**What to produce:**
Your answer must hold only the lines below from the line containing "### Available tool" through the line containing "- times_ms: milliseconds", each reproduced exactly.

**Data excerpt:**
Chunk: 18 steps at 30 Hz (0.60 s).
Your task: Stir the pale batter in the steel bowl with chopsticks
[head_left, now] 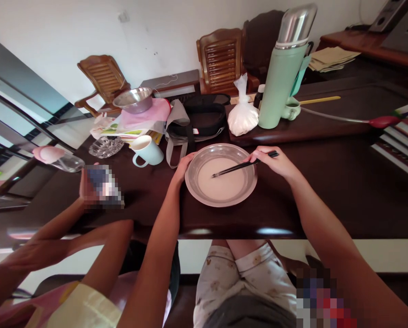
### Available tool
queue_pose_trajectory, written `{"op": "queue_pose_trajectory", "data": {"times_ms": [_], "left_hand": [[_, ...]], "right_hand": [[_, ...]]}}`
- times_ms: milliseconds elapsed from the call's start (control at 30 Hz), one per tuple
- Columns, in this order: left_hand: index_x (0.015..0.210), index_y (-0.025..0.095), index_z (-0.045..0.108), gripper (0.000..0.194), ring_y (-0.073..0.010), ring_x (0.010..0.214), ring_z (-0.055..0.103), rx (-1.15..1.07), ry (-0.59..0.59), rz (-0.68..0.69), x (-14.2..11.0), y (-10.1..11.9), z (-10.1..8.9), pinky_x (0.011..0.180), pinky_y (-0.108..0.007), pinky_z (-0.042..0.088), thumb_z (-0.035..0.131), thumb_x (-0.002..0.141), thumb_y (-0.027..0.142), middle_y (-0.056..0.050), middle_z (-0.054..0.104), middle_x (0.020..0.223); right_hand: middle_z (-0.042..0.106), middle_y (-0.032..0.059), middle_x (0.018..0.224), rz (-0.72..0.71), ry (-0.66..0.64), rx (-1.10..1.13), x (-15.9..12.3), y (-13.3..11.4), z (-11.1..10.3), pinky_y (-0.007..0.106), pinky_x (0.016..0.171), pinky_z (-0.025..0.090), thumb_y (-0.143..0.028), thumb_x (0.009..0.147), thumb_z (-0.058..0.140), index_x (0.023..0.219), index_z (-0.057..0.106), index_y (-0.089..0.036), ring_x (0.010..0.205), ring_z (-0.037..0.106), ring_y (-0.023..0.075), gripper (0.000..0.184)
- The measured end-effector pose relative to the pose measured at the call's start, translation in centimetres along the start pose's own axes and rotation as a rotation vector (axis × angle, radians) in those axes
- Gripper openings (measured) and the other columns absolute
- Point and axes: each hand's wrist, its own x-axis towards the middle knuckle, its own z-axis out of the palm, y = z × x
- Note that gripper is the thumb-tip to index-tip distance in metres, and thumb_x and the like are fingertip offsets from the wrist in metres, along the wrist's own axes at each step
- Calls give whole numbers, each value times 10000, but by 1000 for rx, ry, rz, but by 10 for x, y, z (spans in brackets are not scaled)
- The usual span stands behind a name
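The left hand [184,167] grasps the left rim of a wide bowl [220,203], though how far its fingers reach beneath is hidden; the right hand [272,160] grips dark chopsticks [236,169], their tips at the pale liquid [220,184] within. The bowl stands near the near edge of the table [275,209], with a mug [151,152] to the far left and a tied bag [243,119] beyond. A brisk stroke could slop liquid over the shallow wall; a loosened left hold could let the bowl skid or tip.
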Motion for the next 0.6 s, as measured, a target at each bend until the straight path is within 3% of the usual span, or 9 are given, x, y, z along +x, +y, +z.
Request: {"op": "queue_pose_trajectory", "data": {"times_ms": [133,233,333,400,500,600], "left_hand": [[1059,126,686,459,-283,1052,578,4,1,-6,0,1,0,924,-358,416,581,745,444,-87,687,1056],[1066,124,684,464,-285,1064,572,24,9,-9,-1,2,0,931,-363,414,572,752,447,-90,684,1068],[1081,118,677,481,-283,1036,586,20,11,-12,-1,0,0,916,-366,425,567,747,446,-93,689,1044],[1085,119,675,484,-283,1040,586,18,7,-6,1,-2,-1,915,-365,427,562,748,446,-93,689,1042],[1071,124,680,473,-285,1065,575,24,0,3,1,-2,-2,924,-360,422,561,751,451,-90,685,1061],[1060,125,685,453,-282,1063,575,28,4,1,0,-1,-2,928,-356,418,565,760,443,-86,686,1060]], "right_hand": [[713,30,691,-4,146,39,0,4,-7,307,719,491,-504,836,589,613,650,-212,726,677,197,372],[718,36,711,32,49,36,-1,2,-4,309,678,493,-523,838,573,612,649,-212,719,672,201,392],[734,36,823,24,-55,-9,0,-1,1,340,813,491,-539,826,580,688,680,-222,855,674,221,360],[735,39,836,4,4,-28,1,-1,1,343,820,489,-545,819,586,701,682,-224,888,670,226,356],[726,53,752,6,144,-8,0,1,-4,310,664,491,-551,821,581,637,656,-213,792,677,220,392],[721,53,716,32,78,34,-1,1,-3,292,587,467,-548,827,575,608,646,-208,714,670,207,410]]}}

**Task solution:**
### Available tool
queue_pose_trajectory, written `{"op": "queue_pose_trajectory", "data": {"times_ms": [_], "left_hand": [[_, ...]], "right_hand": [[_, ...]]}}`
- times_ms: milliseconds elapsed from the call's start (control at 30 Hz), one per tuple

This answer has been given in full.